Die Herausforderung steigt insbesondere dann, wenn neben Cloud-nativen Microservices auch historisch gewachsene Systeme beteiligt sind. Diese Systeme verfügen häufig über umfangreiche und komplexe Datenbanken, deren Zustand entscheidend dafür ist, ob Tests korrekt ausgeführt werden können.

Viele gängige Verfahren aus dem Testdatenmanagement stellen Testdaten für Tests bereit. Diese Testdaten sind aber typischerweise nicht auf die konkreten, spezifischen Bedürfnisse der einzelnen Tests abgestimmt.
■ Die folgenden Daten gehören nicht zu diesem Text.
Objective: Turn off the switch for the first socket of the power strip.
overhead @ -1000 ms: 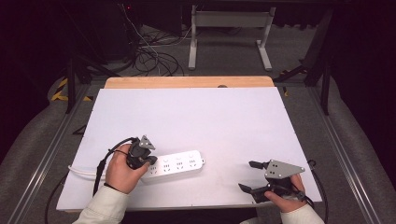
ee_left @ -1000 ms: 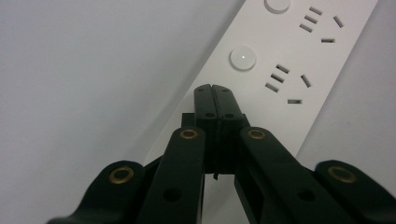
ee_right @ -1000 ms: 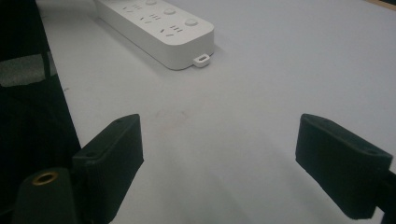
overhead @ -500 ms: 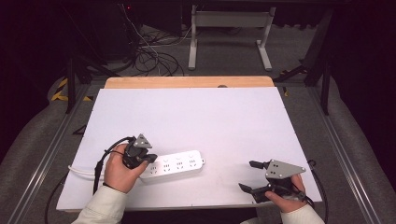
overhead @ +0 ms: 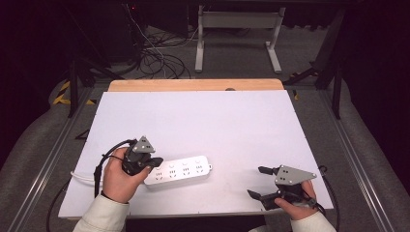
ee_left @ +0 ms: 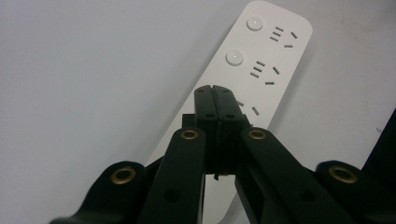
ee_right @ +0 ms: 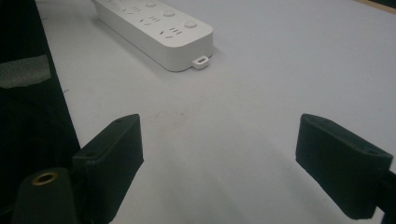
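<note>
Where the white table (overhead: 203, 121) nears the person's edge, a white power strip (overhead: 181, 170) lies flat, left of the middle, its sockets and round buttons facing up and a small tab at its right end. The left gripper (overhead: 153, 164) sits over the strip's left end, jaws pressed together with nothing between them. The left hand (overhead: 118, 175) grips its body, and a black cable (overhead: 104, 157) loops behind. Well apart, near the right front corner, the right gripper (overhead: 261, 182) points leftward toward the strip, jaws spread wide over bare tabletop.
</note>
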Available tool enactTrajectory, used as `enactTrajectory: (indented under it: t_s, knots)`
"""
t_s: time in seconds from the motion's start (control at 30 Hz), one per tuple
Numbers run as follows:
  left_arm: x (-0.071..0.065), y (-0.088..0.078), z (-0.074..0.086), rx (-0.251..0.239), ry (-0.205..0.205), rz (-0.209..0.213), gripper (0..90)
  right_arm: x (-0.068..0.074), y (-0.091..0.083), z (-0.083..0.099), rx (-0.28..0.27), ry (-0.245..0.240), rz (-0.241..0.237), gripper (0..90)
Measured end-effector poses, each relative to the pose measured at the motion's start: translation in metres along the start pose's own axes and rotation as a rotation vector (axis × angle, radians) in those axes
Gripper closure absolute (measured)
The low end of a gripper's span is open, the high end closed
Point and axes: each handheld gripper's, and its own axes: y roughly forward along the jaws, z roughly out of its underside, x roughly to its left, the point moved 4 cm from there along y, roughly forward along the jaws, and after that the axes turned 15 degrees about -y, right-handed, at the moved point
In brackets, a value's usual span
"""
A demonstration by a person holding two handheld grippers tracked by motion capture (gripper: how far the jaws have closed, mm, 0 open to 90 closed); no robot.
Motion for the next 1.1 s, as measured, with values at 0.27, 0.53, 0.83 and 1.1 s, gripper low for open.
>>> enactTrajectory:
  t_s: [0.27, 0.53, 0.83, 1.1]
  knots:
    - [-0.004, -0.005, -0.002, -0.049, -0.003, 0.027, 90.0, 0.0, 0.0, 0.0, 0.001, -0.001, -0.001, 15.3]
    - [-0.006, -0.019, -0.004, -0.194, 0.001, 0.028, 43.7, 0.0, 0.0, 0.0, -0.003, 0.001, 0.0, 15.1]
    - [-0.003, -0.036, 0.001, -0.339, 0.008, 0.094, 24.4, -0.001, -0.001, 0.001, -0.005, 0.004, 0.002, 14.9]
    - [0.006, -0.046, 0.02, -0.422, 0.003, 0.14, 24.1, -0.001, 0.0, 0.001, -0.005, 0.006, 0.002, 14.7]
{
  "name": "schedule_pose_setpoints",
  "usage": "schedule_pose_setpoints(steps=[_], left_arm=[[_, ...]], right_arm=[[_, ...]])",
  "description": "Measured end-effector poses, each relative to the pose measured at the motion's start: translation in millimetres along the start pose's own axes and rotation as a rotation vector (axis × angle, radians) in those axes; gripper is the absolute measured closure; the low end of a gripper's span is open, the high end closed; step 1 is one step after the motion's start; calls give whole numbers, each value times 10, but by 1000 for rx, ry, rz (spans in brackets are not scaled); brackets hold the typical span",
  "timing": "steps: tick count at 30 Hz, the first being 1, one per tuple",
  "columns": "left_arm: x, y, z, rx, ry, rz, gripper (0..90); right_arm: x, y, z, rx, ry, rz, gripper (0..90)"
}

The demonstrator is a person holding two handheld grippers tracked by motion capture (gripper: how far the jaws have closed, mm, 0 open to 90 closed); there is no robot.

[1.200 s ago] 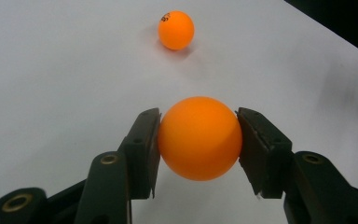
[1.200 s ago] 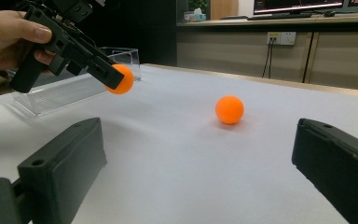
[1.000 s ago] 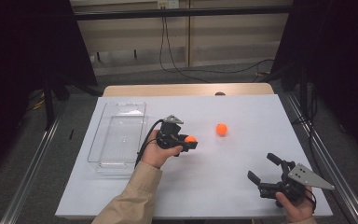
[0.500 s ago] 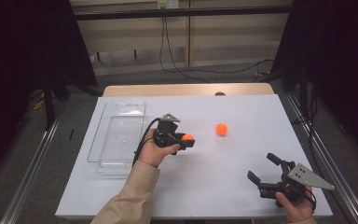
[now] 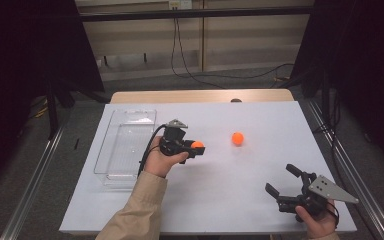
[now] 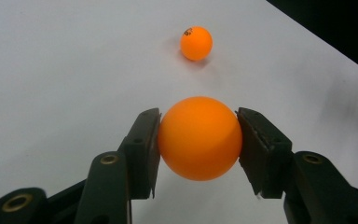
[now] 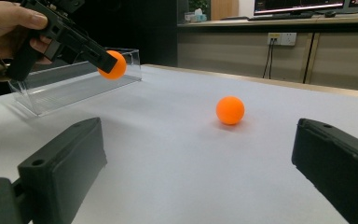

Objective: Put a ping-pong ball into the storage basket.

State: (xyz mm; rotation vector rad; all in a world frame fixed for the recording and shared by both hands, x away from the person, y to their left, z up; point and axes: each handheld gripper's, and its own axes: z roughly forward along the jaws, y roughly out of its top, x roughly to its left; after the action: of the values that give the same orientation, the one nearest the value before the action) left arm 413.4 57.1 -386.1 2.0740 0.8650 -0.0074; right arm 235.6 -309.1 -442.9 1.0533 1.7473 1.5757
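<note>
high view: the left gripper (image 5: 196, 148) sits over the middle of the white table (image 5: 220, 200), clamped on an orange ball (image 5: 197, 145) and lifted clear of the surface. a clear plastic tray (image 5: 125, 145) lies just to its left, apparently empty. a second orange ball (image 5: 237, 138) rests on the table to the right of the held one, apart from it. the right gripper (image 5: 285, 186) rests near the table's front right corner, its jaws spread with nothing between them.

left gripper view: both pads press the sides of the held ball (image 6: 199, 138), a firm pinch across its middle. the loose ball (image 6: 196, 43) lies farther ahead on the bare table.

right gripper view: its own wide jaws frame the loose ball (image 7: 230, 110), well short of it. farther off, the other gripper carries its ball (image 7: 113, 65) in the air right in front of the tray (image 7: 74, 86).

judging by this, the carry step is in hand: one ball picked, not yet dropped. the next move likely calls for swinging it over the tray's rim, then letting go low, since a light ball may bounce out.
</note>
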Motion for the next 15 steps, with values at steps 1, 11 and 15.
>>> schedule_pose_setpoints(steps=[1,11,15], left_arm=[[3,1,-6,-3,0,-4,510],[41,0,-55,-1,8,-11,510],[59,2,-86,-9,12,-15,510]], right_arm=[[2,1,1,-1,0,1,23],[3,1,1,-2,1,2,23],[0,1,-1,-2,2,2,24]])
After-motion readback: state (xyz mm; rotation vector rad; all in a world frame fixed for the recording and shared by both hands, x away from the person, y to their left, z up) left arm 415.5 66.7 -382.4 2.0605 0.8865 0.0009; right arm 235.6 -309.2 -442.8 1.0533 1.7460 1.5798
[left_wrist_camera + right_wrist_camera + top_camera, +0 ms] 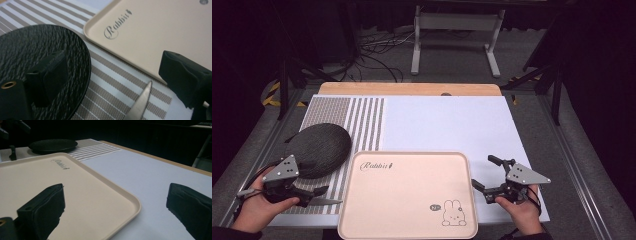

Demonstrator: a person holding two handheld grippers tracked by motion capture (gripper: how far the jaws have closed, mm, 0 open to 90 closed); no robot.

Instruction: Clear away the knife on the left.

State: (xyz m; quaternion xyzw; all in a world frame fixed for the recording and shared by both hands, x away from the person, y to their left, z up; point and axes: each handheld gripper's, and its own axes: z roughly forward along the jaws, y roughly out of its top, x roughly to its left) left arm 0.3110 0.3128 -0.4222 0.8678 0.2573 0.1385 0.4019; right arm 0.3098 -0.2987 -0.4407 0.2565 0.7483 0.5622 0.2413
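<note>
The beige tray marked "Rabbit", with a rabbit drawing, lies on the counter between the left tool and right tool, both with jaws apart.

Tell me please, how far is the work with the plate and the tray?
It looks barely begun. The tray lies bare. The dark plate sits on the striped mat beside it, untouched. Both the left gripper and right gripper are open, holding nothing. A knife lies near the left one. Everything is left.

High view overhead facing forward, 2 low close views (sharing tray)
</note>
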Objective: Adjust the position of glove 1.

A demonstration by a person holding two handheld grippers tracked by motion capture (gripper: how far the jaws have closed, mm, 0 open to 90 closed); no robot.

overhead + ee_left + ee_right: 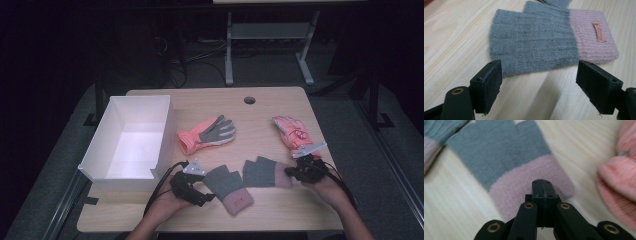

Dies führt insbesondere im Umfeld von Testautomatisierung und CI/CD-Pipelines zu diversen Problemen, die ein radikaler Testdaten-Engineering-Ansatz weitgehend entschärfen kann.

Damit automatisierte Tests reproduzierbar funktionieren, müssen die Daten in den beteiligten Systemen einen definierten Ausgangszustand besitzen. Dieser Ausgangszustand muss nicht nur technisch korrekt, sondern auch aus fachlicher Sicht sinnvoll und valide sein. Für die Bereitstellung solcher Testdaten existieren verschiedene Ansätze – viele davon stammen jedoch aus einer Zeit, in der kontinuierliche Integration und automatisierte Pipelines noch nicht die Regel waren.